TASK REQUIREMENTS: How many lines within the records include the word "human"? Only that number should be given.

Source data:

*-*-*

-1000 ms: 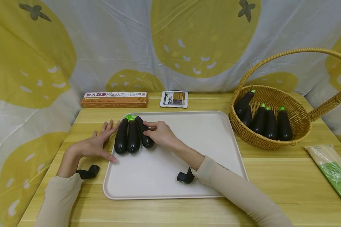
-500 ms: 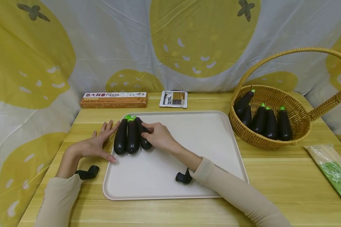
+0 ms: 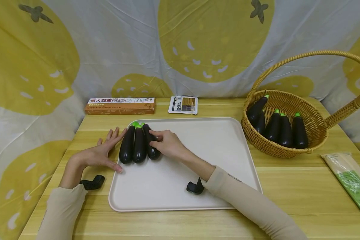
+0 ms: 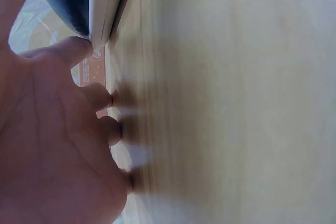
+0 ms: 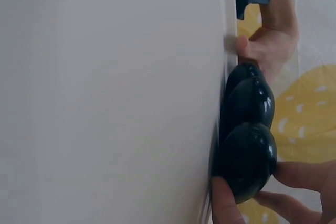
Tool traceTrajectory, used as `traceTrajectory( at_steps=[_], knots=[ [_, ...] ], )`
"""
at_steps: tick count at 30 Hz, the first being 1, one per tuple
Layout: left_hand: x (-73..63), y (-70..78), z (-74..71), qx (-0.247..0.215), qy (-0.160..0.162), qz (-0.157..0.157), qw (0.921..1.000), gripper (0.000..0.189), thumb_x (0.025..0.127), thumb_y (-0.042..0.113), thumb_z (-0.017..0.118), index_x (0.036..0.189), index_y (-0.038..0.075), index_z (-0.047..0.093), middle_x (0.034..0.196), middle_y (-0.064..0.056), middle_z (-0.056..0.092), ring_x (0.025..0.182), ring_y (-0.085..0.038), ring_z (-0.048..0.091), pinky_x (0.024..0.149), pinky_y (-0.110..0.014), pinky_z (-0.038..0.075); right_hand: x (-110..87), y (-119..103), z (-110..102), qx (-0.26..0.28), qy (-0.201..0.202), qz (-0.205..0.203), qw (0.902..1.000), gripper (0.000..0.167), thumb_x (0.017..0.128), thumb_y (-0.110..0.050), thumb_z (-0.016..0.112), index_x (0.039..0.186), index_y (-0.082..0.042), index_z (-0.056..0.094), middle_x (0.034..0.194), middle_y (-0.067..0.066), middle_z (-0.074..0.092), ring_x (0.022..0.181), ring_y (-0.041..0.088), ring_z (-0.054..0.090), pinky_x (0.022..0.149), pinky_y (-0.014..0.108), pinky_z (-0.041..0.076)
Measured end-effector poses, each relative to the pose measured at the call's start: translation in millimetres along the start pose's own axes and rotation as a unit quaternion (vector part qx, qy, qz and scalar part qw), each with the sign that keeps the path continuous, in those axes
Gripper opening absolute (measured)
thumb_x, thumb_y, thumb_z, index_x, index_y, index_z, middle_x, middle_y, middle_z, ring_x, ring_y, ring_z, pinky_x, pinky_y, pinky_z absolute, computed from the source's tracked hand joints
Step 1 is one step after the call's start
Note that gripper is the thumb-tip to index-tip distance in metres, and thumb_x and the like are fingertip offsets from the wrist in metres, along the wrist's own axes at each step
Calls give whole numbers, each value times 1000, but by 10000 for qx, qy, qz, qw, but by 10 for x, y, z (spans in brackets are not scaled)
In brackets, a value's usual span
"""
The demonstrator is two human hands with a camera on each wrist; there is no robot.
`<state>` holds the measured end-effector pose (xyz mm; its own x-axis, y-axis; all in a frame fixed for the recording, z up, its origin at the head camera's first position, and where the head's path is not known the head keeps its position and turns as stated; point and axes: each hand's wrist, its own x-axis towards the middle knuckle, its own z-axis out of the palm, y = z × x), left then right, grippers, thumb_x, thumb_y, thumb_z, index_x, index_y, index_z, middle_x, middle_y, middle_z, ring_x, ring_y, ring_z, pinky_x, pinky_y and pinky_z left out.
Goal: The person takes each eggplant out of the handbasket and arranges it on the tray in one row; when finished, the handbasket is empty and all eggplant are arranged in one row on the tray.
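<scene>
Three dark purple eggplants with green stem ends lie side by side on the white tray (image 3: 156, 193), near its left edge. The right hand (image 3: 169, 144) pinches the rightmost eggplant (image 3: 151, 145) between thumb and fingers; in the right wrist view the fingers grip that eggplant (image 5: 247, 163) at its side. Left of it lie the middle eggplant (image 3: 139, 148) and the leftmost eggplant (image 3: 127, 146), touching each other. With fingers spread, the left hand (image 3: 99, 155) rests at the tray's left edge; in the left wrist view several fingertips touch the tabletop, and one finger meets the tray rim.
On the right, a wicker basket (image 3: 283, 154) with a tall handle holds several eggplants. Behind the tray lie a pasta box (image 3: 120, 106) and a small flat packet (image 3: 183, 105). A green-and-clear package (image 3: 351, 180) lies at the right. A patterned cloth (image 3: 216, 40) hangs behind the table.
The right hand has shifted the rightmost eggplant slightly left, closer to the other two, which have also edged left. The left hand has stayed in place.
</scene>
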<state>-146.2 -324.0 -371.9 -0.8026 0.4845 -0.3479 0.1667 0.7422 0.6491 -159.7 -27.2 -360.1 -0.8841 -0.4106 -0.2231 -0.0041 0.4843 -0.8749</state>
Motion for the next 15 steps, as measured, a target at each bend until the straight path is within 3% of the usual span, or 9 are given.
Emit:
traceTrajectory(
  at_steps=[15],
  knots=[
    [4,7,-5,-42,-8,-20,10000,141,72,35,95,167,25,-9,167,-25,-31,151,-48,-36,112,-78,-23,34,18,6,-42,-87,-149,9998,49,100,-21,67,148,-22,58,115,13,75,84,13,57,68,21,41]
  ],
)
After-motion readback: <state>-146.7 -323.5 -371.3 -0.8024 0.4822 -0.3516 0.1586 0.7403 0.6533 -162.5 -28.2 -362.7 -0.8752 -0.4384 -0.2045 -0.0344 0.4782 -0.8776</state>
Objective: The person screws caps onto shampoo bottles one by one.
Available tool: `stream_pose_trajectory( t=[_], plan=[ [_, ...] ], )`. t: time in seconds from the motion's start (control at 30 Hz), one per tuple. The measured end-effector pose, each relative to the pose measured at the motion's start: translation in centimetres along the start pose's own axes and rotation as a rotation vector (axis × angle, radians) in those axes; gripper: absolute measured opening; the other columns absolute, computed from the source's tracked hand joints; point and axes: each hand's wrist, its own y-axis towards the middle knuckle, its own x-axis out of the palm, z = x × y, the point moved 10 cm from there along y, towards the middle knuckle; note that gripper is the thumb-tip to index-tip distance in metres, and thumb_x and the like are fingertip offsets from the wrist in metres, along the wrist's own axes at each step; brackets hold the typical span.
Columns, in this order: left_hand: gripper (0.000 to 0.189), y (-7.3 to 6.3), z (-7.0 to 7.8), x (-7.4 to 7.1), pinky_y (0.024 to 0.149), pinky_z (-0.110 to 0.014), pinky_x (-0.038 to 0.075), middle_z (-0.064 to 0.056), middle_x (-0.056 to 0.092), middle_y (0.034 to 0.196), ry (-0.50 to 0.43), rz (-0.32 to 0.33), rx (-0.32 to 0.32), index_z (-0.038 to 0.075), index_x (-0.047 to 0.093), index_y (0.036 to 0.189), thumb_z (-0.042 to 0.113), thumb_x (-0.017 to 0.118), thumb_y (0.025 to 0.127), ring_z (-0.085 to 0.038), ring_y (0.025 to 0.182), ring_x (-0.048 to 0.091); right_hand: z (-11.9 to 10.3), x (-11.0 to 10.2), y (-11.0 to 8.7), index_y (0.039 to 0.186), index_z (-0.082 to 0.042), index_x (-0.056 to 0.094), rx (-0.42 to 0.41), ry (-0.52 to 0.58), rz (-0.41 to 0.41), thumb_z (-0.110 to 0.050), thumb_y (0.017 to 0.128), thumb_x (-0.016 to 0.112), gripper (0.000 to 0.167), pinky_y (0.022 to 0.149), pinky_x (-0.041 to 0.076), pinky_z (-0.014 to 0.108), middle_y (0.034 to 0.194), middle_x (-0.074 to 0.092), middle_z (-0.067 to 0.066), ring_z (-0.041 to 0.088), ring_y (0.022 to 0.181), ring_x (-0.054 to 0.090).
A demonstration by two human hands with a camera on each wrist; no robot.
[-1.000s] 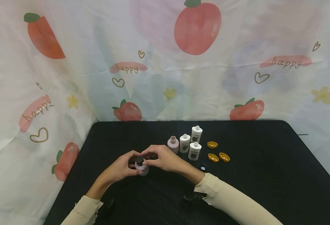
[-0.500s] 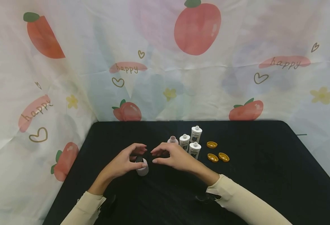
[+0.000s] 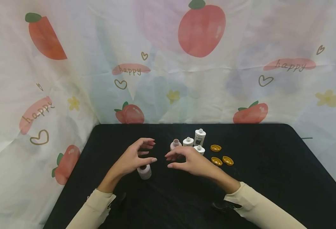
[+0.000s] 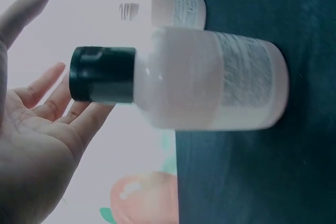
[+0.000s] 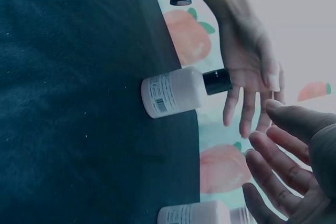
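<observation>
A pale pink bottle (image 3: 145, 172) with a black cap (image 4: 102, 74) stands upright on the black table, its label showing in both wrist views. My left hand (image 3: 135, 156) hovers above and behind it with fingers loosely spread, holding nothing; in the head view it covers most of the cap. To the right, my right hand (image 3: 189, 159) is raised off the table with relaxed fingers and an empty grasp. It partly hides an uncapped pink bottle (image 3: 175, 143) and the white bottles (image 3: 188, 142) behind it.
Another white bottle (image 3: 200, 137) stands farthest back, also uncapped. Several yellow boat-shaped pieces (image 3: 228, 160) lie right of the bottles. A fruit-printed curtain (image 3: 162, 79) hangs behind the table (image 3: 271, 178) and along its left side.
Both hands have let go of the capped bottle. The left hand has lifted up and away, while the right has drawn off to the right. The bottle stays standing in place.
</observation>
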Motion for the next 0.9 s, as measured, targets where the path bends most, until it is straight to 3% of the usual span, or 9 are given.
stream_pose_trajectory(
  t=[0.17,0.33,0.63,0.9],
  plan=[
    [0.064,0.7,0.7,0.4,0.105,-0.048,0.05,-0.001,0.059,0.135,0.001,0.017,0.003,0.019,0.052,0.141,0.025,0.084,0.086,-0.023,0.126,0.059,0.1,-0.6,-1.1,0.117,-0.017,0.073,-0.003,-0.004,0.0,-0.023,0.09,0.079,0.029,0.086,0.058,0.036,0.11,0.075,-0.001,0.013,0.099,0.071],
    [0.064,1.4,1.5,1.0,0.103,-0.046,0.051,0.0,0.06,0.135,0.001,0.025,0.021,0.02,0.053,0.14,0.024,0.084,0.085,-0.022,0.125,0.06,0.3,-1.3,-2.2,0.115,-0.017,0.073,-0.021,-0.027,0.007,-0.023,0.089,0.08,0.028,0.084,0.058,0.04,0.107,0.076,-0.004,0.013,0.097,0.071],
    [0.063,2.8,3.0,2.4,0.103,-0.042,0.052,-0.004,0.059,0.136,-0.024,0.048,0.053,0.016,0.052,0.14,0.018,0.084,0.086,-0.024,0.125,0.059,0.9,-2.0,-3.8,0.116,-0.018,0.072,0.027,-0.008,-0.026,-0.022,0.089,0.08,0.028,0.083,0.058,0.03,0.105,0.075,-0.009,0.019,0.097,0.072],
    [0.062,3.6,3.5,3.3,0.103,-0.045,0.052,-0.008,0.06,0.135,-0.043,0.099,0.057,0.015,0.054,0.14,0.014,0.084,0.085,-0.028,0.124,0.059,1.4,-2.7,-4.9,0.116,-0.018,0.073,0.027,-0.005,-0.052,-0.026,0.09,0.079,0.028,0.085,0.059,0.038,0.106,0.076,-0.003,0.015,0.101,0.072]
  ],
)
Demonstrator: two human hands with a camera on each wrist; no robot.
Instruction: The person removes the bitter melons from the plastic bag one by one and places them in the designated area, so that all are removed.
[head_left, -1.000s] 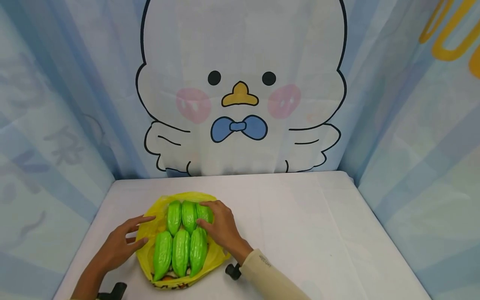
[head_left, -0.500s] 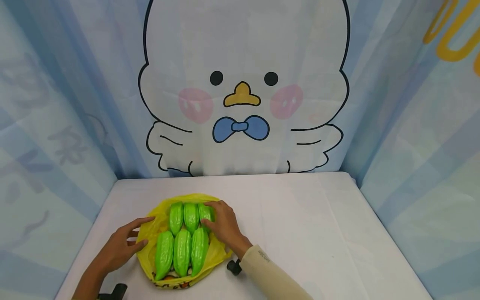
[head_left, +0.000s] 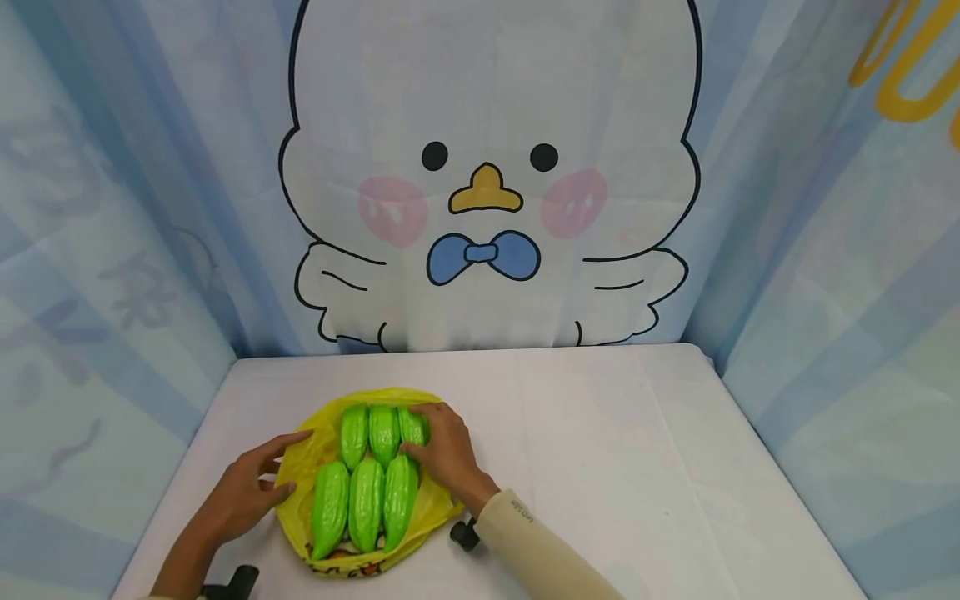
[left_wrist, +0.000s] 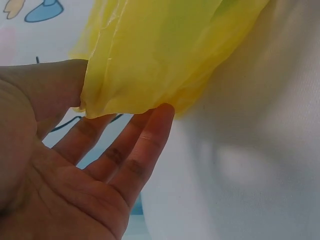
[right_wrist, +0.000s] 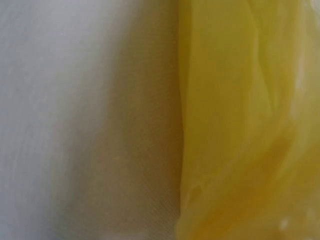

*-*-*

WRITTEN RESPONSE: 3